Что было логично, мы сами принесли, помнится, с помойки этажерку с буфетом, отмыли их, отшкурили мелким наждачком, покрасили черной краской, покрыли лаком, и стояли оба предмета, украшенные вышитыми матушкой салфеточками, в глубокой красоте.

Вот тут мы, на нашу голову, предназначенный на вынос шкаф от стенки-то и отодвинули.

— Это для чего тут к стене фанера приколочена?

— Может, стену выравнивали, чтобы шкаф прислонить.

— Непорядок, давай фанеру отдерем, выровняем, как положено, зашпаклюем, подкрасим под цвет всей кухни, благо «слоновой кости» в хозяйстве две банки имеется.

Отодрали мы фанеру, и предстала пред нашими очами дверь.

— Может, фатера раньше больше была, а теперь ее на две разделили?

— Тогда бы стену заделали наглухо, — сказал брательник, заглядывая в замочную скважину. — Мать честная! Там еще одна комната! Звони дяде Ване, он любой замок открывает.

— Отмычкой, что ли?

— Гвоздиком.

— А надо ли ее открывать? — сказала матушка нерешительно.

Пришел с работы отец, приехал дядя Ваня, выпили «зубровки», советовались.

— Вам за нее придется дополнительно платить как за излишки площади как пить дать, — сказал дядя Ваня.

— Это если мы ее в жилконторе обнародуем, — уточнил отец.

— Так в жилконторе план этажа имеется, она там значиться должна, — предположил брательник.

— Разве можно такое от ЖЭКа скрыть?! — воскликнула матушка. — Это нарушение закона! Может, она вообще не наша.

— Какого закона? — спросил отец.

— Ну, я не знаю, — сказала матушка.

— Не знаешь, а говоришь.

Матушка обиделась и ушла с кухни.

Дядя Ваня за десять минут дверь согнутым гвоздем открыл.

— «Вот вам ваша потайная дверца, Папа Карло», сказал столяр Джузеппе», — сказал он, довольный.

Вошли мы и ахнули.

Большая кухня со встроенными полками и шкафчиками, со старинной чугунно-кафельной плитой, с массивным столом посередке встретила нас тишиной.
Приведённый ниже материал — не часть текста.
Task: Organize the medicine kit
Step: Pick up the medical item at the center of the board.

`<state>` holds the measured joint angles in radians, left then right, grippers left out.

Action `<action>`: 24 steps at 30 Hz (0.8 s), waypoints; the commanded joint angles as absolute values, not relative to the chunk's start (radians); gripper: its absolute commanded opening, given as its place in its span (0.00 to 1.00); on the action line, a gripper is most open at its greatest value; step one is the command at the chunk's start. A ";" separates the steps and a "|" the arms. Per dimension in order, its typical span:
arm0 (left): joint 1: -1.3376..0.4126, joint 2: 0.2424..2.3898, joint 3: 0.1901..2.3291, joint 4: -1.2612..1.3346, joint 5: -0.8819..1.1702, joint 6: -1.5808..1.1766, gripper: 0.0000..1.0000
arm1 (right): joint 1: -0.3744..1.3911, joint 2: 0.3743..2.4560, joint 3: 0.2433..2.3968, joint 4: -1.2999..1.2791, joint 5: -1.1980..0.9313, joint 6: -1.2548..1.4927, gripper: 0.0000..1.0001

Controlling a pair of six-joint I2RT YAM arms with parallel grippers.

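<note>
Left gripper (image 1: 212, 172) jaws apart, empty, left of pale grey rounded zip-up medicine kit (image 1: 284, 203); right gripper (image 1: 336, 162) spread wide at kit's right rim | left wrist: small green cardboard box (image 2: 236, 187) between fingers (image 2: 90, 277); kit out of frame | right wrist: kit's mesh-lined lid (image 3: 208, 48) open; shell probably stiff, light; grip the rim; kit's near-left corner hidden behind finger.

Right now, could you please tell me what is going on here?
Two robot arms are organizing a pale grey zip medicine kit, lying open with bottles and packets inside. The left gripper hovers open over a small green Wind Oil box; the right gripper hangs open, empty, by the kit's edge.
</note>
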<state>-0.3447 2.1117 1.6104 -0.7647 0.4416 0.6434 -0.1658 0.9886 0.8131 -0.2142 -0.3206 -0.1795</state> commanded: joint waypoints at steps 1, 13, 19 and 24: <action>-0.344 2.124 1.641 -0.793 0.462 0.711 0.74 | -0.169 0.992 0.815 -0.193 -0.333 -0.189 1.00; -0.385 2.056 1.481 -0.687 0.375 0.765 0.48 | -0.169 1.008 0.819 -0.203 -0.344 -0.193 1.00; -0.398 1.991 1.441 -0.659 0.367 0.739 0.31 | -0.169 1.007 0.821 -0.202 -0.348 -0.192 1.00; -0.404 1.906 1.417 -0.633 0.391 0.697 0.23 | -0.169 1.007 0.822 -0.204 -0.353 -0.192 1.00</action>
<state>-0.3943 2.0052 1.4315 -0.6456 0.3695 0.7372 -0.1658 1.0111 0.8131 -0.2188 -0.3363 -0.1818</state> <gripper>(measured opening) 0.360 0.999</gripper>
Все было припылено: стол, табуретка, самовар на столе, медный чайник, жостовские подносы с гиперболическими цветами сгинувших садов.

— Может, за пивом сбегать, обмыть прибавление жилплощади? — спросил брат.
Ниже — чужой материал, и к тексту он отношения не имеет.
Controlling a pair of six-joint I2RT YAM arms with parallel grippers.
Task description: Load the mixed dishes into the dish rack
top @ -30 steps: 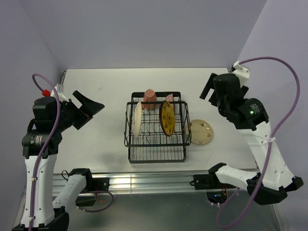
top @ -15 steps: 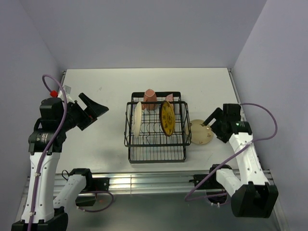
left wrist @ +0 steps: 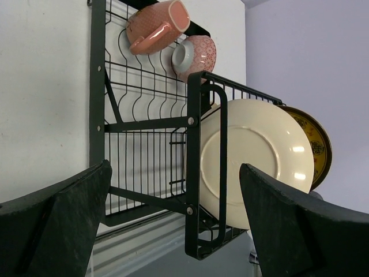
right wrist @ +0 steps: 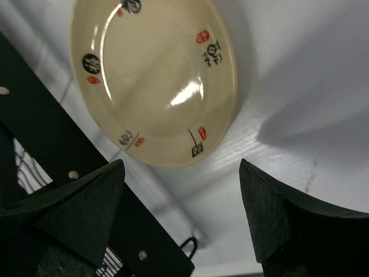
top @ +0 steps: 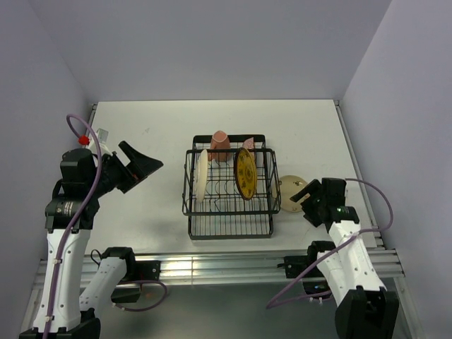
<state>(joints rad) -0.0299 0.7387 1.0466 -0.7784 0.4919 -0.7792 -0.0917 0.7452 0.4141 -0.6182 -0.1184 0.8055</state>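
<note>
The black wire dish rack (top: 229, 224) stands mid-table. In it a cream plate (top: 203, 175) and the yellow patterned plate (top: 246, 174) stand upright. The pinkish mug (top: 219, 145) and the small speckled bowl (top: 248, 143) sit at its far end. A second cream plate (top: 291, 188) lies flat on the table right of the rack. My right gripper (top: 305, 197) is open and empty, low over that plate's (right wrist: 155, 75) near edge. My left gripper (top: 145, 168) is open and empty, left of the rack and facing it (left wrist: 98, 115). The left wrist view also shows the racked cream plate (left wrist: 259, 161).
The rack's right wall (right wrist: 46, 138) is close beside the lying plate. The right wall of the enclosure (top: 395, 106) is close to the right arm. The metal rail (top: 212, 265) runs along the table's near edge.
My right arm has swung down from high at the back right to low beside the plate on the table. My left gripper has moved slightly toward the rack.
</note>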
— Там, в глубине, несколько ступенечек вверх и еще одна дверочка, — заметил дядя Ваня, — ту открывать будем?

— Ни в коем случае! — воскликнула разрумянившаяся матушка.

Никто ей не возразил.

— Зачем же ту открывать? — сказал отец весело. — Жадность фрайера сгубила. И так хорошо. У нас каждая комнатушечка меньше этой кухни.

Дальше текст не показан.